The relevance and necessity of technology was brought into clear focus during the pandemic. Associations turned to it immediately to keep their doors open, and suddenly no one had an excuse to claim ignorance or indifference about technology.

It underscored and validated a key trend: the democratization of technology, said American Speech-Language-Hearing Association Chief Information Officer Tori Liu, CAE. The pandemic accelerated technology literacy, and now there’s a lower tolerance for staff to say they don’t “get” technology.

“I don’t hear that anymore,” Liu said. “I always see staff rolling up their sleeves and diving in. I think we need to foster that culture.”

Technology Champions

The democratization of technology means that expertise does not exist solely within the IT department. Rather, there can be technology champions throughout the organization. “It doesn’t have to be someone with ‘technology’ or ‘information’ in their title,” Liu said.

No matter what department they’re in, these staff are advancing tech at the organization and have a future-focused mindset. They understand new technology that’s coming down the pipeline and how they can leverage it, along with the existing tech stack and how it can best be utilized to serve members.

“The technology champion has to be a business partner to the rest of the organization.” — Todd Tolbert, CAE, VSTI-Partners

“The technology champion has to be a business partner to the rest of the organization,” said VSTI-Partners COO and Partner Todd Tolbert, CAE. During the pandemic, technology was leaned on in a way that hasn’t been seen in the association space in a very long time—maybe ever. “We need to continue to really focus on the business use of technology,” he said.

The prior focus on servers, phone systems, firewalls, and internet connections isn’t as prevalent—or relevant—anymore. That means IT staff needs to change their view from nuts and bolts and hardware to how the organization should use technology.

“How do we pull these ecosystems of tools together to be a cohesive technology that enables our business, not just as silos of data or functionality?” Tolbert said. It’s also important to tie a technology strategy to the vision of where an organization wants to go and its overall mission.

While democratization is good, having a clear understanding of how ethical decisions are made is essential, too. “Ethics is an up-at-night issue for me,” Liu said. There needs to be a clear understanding about how decisions are made about people’s data and the technology products that associations are leveraging and using, especially around artificial intelligence.

“With greater democratization of technology comes greater responsibility,” she said.

Next Steps

Going forward, technology champions will need to open their minds and move past what’s historically been done in the association space. “The future of the IT department is similar to what it’s always been,” Tolbert said. “Keeping your eye on the horizon and not just discarding something because you think your organization would never pay for it or there’s not an application.”

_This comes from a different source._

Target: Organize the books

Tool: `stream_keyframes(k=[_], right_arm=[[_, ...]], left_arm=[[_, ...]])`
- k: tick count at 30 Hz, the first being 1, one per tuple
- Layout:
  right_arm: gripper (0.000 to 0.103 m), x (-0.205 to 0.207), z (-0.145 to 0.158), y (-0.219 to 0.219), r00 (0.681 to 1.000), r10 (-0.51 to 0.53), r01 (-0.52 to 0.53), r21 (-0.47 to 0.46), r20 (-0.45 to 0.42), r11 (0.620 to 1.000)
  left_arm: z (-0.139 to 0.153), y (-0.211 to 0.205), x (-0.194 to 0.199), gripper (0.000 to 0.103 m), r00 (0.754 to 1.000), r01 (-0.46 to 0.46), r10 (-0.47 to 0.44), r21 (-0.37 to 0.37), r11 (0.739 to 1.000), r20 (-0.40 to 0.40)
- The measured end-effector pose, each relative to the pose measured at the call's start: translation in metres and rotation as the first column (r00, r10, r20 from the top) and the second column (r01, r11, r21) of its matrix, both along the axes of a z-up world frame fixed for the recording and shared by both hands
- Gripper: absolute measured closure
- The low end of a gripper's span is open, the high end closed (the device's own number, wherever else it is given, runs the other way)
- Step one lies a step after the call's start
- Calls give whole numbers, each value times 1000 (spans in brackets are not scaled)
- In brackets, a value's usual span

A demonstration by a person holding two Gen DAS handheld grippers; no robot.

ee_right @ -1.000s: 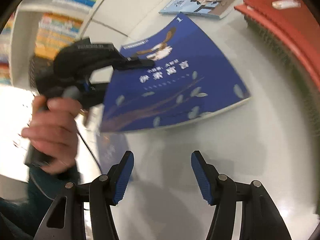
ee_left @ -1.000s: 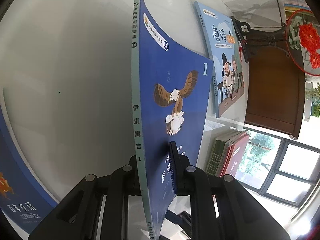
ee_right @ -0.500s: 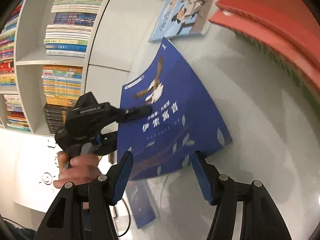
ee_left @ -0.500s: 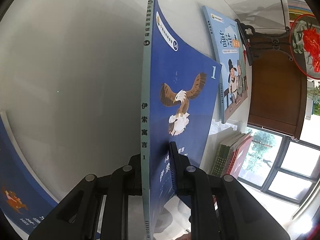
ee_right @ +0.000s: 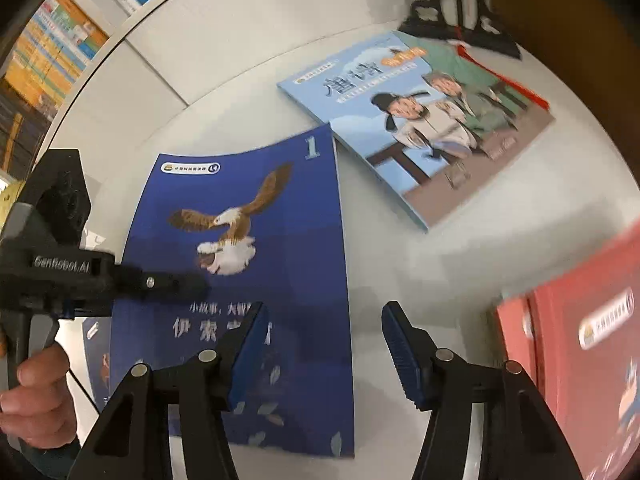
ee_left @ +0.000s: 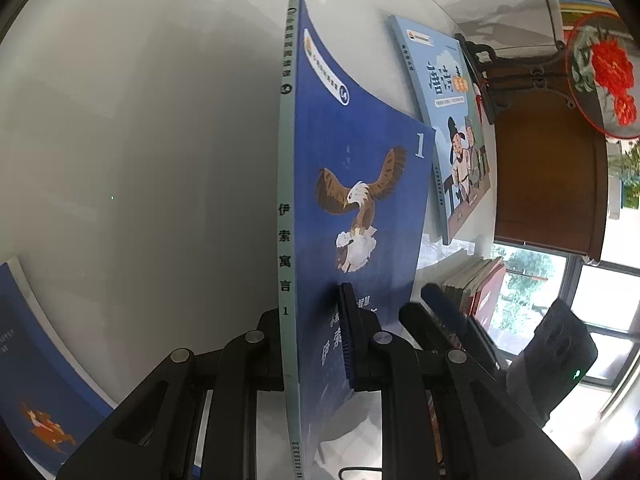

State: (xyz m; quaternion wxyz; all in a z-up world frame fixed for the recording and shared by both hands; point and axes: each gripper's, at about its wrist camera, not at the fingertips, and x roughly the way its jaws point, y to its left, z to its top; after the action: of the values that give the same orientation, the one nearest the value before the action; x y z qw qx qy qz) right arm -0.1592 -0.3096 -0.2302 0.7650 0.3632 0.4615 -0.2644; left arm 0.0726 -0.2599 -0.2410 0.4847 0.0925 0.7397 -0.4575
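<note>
Looks like a reading room or library. Packed bookshelves (ee_right: 52,52) beside a white table (ee_right: 400,264), children's books (ee_right: 420,120) scattered there.

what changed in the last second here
The right hand-held gripper has swung in over the eagle book and now shows in the left wrist view; its jaws, just closing a little, remain open with nothing between them. The left hand-held gripper stays clamped on the book at its spine edge. The light blue book has not moved.
</note>
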Motion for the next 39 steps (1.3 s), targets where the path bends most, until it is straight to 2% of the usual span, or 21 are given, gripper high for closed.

Data analytics are going to be key, especially for helping to put the customer first. “As a whole, we are talking a lot more right now about personalization and how we can better serve members by leveraging data,” Liu said. “One of my key priorities this year is to continue building out the infrastructure that would support initiatives like that.”

Liu and her team are focused on structures that can support larger initiatives around automation and personalization and providing access to data so ASHA staff can make knowledgeable decisions as the group moves forward.

Technology champions need to move forward in adopting technology that can empower their organizations and rethink how the data comes together. “The answer is not a new association management system,” Tolbert said. “The answer is what makes sense to get the appropriate data together so you can make the decisions you need to make, monitor what you’re doing, and really run your organization as a better business.”

Lisa Boylan

Lisa Boylan is a senior editor of Associations Now.